A general risk assessment process describes the seven basic steps in completing a risk assessment.
Identifying hazards is a critical step in the risk assessment process because, if hazards are omitted, the associated risks will remain unknown. A task-based approach to identifying hazards has been found to be very effective and is recommended where applicable.
A practical solution to reducing risks to an acceptable level is the good faith application of the hazard hierarchy of controls within the risk assessment process.
Cost is an important factor in achieving acceptable risk. Resources are always limited.
Risk reduction efforts must work within the real world constraints of feasibility and practicality.

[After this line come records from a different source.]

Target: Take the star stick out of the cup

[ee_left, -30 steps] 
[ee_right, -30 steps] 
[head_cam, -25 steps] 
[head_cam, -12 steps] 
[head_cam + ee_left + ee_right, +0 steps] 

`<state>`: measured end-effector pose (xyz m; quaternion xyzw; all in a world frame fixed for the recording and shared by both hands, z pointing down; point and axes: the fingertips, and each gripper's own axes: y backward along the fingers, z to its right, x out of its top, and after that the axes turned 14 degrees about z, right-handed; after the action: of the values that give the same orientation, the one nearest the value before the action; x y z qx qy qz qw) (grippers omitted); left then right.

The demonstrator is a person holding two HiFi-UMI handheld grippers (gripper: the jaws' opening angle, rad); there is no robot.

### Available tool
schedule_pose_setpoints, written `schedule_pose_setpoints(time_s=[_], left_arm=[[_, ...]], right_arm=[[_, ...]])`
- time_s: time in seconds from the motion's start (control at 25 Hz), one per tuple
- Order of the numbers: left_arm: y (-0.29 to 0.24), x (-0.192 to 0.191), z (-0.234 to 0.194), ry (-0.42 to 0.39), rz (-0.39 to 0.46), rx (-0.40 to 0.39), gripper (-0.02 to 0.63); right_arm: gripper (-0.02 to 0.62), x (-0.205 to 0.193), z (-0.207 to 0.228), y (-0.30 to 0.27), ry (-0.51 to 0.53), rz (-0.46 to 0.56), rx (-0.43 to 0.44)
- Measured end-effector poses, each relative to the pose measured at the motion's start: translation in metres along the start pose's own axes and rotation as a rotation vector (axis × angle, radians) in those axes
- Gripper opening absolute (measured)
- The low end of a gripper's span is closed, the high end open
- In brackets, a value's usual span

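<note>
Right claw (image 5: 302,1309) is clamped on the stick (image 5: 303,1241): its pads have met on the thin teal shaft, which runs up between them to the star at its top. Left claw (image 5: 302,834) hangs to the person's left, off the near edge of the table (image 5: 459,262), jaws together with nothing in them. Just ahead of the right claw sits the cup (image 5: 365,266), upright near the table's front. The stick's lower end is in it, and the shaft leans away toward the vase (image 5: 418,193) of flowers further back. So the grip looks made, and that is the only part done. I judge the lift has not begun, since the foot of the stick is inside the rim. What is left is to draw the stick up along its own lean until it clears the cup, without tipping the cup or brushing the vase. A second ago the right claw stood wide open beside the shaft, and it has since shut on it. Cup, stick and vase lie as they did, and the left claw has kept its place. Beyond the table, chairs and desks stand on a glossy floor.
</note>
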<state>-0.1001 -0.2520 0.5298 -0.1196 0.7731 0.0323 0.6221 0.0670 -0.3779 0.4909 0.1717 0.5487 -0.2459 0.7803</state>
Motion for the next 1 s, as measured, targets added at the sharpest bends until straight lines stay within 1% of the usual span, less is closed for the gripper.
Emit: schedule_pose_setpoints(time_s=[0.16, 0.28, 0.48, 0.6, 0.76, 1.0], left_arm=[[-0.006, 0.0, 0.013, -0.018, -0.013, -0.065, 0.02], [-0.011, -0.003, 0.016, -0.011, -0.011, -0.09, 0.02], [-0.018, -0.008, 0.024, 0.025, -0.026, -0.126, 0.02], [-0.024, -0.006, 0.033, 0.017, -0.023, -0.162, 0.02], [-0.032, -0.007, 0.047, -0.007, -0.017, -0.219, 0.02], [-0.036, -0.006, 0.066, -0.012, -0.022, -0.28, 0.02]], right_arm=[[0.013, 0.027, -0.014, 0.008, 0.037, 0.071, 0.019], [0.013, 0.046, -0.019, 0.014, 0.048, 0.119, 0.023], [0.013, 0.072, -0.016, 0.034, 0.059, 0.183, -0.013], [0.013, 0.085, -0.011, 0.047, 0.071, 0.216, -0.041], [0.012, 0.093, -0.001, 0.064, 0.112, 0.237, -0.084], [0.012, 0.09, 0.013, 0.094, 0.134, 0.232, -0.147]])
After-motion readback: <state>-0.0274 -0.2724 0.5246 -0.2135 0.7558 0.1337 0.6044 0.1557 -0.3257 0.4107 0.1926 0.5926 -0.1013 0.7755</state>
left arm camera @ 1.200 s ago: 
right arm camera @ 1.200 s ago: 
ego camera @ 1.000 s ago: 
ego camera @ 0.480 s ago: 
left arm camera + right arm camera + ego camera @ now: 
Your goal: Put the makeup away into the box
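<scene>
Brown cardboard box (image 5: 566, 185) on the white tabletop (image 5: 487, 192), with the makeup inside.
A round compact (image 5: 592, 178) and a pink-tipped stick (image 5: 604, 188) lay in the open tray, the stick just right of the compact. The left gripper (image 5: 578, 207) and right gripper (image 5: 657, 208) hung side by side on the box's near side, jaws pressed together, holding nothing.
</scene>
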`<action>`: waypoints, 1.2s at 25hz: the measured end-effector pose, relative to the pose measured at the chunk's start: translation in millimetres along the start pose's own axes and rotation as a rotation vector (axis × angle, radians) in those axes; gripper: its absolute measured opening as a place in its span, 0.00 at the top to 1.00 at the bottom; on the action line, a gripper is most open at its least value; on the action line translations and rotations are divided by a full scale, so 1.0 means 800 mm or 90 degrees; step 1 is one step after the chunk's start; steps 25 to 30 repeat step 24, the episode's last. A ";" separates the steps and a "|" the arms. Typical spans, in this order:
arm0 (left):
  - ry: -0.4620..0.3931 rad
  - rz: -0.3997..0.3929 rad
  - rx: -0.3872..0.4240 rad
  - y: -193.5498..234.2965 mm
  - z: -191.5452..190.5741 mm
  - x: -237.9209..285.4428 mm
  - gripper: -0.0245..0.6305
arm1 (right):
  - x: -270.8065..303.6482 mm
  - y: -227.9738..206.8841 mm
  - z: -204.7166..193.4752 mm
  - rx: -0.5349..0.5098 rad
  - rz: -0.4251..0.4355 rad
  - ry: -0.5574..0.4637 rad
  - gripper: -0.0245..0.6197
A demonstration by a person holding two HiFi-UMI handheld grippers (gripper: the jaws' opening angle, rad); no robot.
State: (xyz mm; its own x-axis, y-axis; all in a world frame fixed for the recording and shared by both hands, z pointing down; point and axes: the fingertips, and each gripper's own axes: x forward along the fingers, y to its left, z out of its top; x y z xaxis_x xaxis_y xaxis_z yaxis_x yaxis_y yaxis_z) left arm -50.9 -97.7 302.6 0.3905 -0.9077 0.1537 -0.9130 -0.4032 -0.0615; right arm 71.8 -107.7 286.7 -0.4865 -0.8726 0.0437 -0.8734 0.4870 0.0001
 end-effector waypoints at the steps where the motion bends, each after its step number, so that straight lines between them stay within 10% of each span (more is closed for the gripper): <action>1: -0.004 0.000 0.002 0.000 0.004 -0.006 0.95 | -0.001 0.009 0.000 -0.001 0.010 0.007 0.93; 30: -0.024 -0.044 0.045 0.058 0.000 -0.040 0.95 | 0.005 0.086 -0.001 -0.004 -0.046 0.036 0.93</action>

Although many companies and industries use different risk assessment methods, the fundamentals of the risk assessment process are common:
identify hazards,
assess risk,
reduce risk, and
document the results.
Figure 1: The Risk Assessment Process From Risk Assessment: Basics and Benchmarks (2004) (available in full paper)
The goal of risk assessment is to reduce risks to an acceptable (or tolerable) level.2 The risk reduction process is not completed until tolerable risk is achieved. This article identifies some preparations that need to occur before a risk assessment begins and presents the basic risk assessment process in a step-by-step approach to assist in achieving this goal.
Although risk assessment methods have existed in various forms for many years, interest has increased in the last few years due to several factors:
Time: The design cycle is under ever-increasing compressive pressure, reducing tolerance for late changes or safety fixes.
Costs: There are significant opportunities for productivity gains and cost efficiencies (see Sidebar #1).
Competition: Reducing costs and increasing productivity through risk assessment improvements provides a competitive advantage.
International influences: Through the CE mark, the European Union (EU) explicitly requires a risk assessment, see Sidebar #2.
Capturing knowledge: A completed risk assessment can be used to capture much of the knowledge pertinent to the design being considered, which can be applied to similar designs.
Product liability: Risk assessments help reduce exposure to hazards and can assist in building a successful defense against a product liability claim.
Lack of standards: When industry or government standards have only general performance criteria, do not exist or have not kept pace with technological change, risk assessments provide a basis to make credible design decisions.
Schedule control: A risk assessment permits a company to make reasoned decisions and move quickly to implement them.